Not only did the judge give Couch no prison time and only 10 years of probation, she also ordered him to be sent to a nearly $500,000 a year rehab facility for the rich, in order for himto “get better” and learn from his mistakes.
So, how has this punishment worked for the “affluenza” stricken teenager?
Couch has been placed on the most wanted list, and federal and local agencies have been on a manhunt for him, after he missed his appointment and his parole officer wasn’t able to reach him. When officials went to the house where he was allegedly staying with his mother, Tanya, they found the place empty. Tarrant County Sheriff Dee Anderson has since said that he “wouldn’t be surprised” if Couch and his mother had fled the country.
What I find even more disturbing by this is what the sheriff went on to say. The sheriff went on to say, “I wasn’t surprised at all that he ran,” and added that he had been “expecting something like this.” If you had been expecting something like this, why weren’t you watching him closer?
Earlier this month, a brief video emerged on Twitter of some young men playing a game of beer pong. The person who posted the video claimed Couch, who cannot drink or use drugs and drive as part of his probation, was in the video and was violating his court terms. Couch met with his probation officer around the time the video came out, but didn’t come back after that, according to reports.
This dude, Couch, was a spoiled, rich White kid who got away with murder and felt untouchable because of White privilege. The families of those murder victims did not receive justice at all; instead Couch got away with murder and now he and his mother are on the run. Their White privilege couldn’t even allow Couch to humble himself and honor the terms of the probation he was sentenced to by Judge Boyd, who is just as guilty in my mind as Couch, because she allowed him to escape accountability for his actions. On top of that, we now see Couch’s mother continuing to serve as his enabler, and teaching him that being rich and White in America is a “privilege” that allows him to do just about anything he wants to do, even murder, without any consequences or accountability.
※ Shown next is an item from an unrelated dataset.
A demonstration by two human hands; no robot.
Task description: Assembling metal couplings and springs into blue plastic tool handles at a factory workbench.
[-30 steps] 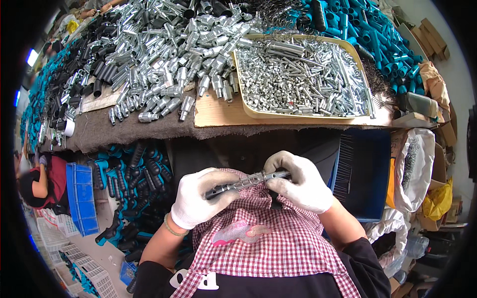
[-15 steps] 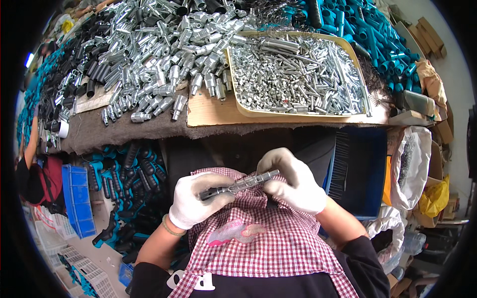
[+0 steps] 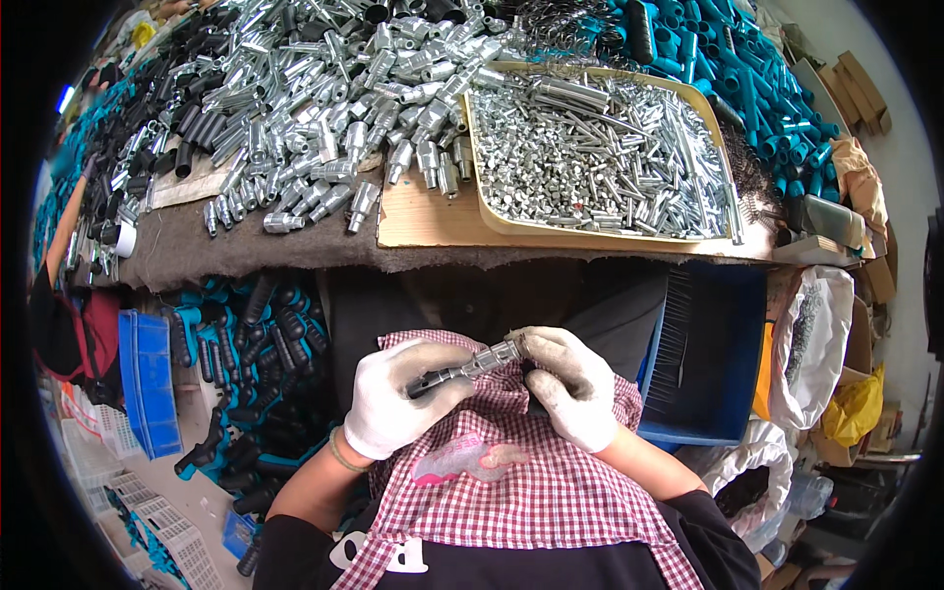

Now ask yourself, can Black people go to court and claim they are suffering from “Brokenza,” in order to explain why they committed any criminal act? Can Black people provide any excuse or reason to avoid being thrown in jail, for God knows how many years, like the lame defense strategy that Couch’s attorney used and the judge bought?
You know the answer to that………..Hell no we can’t!
Unfortunately, Black people have historically and statistically been on the receiving end of a brand of justice that isn’t blind at all; that is as it relates to the color of our skin and our socio-economic status.
Even when Black folks commit criminal acts, we should be treated equally at every stage of the criminal justice system. The justice system is currently and has historically been set up for us to fail and fall victim to it. We must wake up and get involved in helping reverse the trend of injustice and putting the right people in place to do what’s in the best interest of Black people.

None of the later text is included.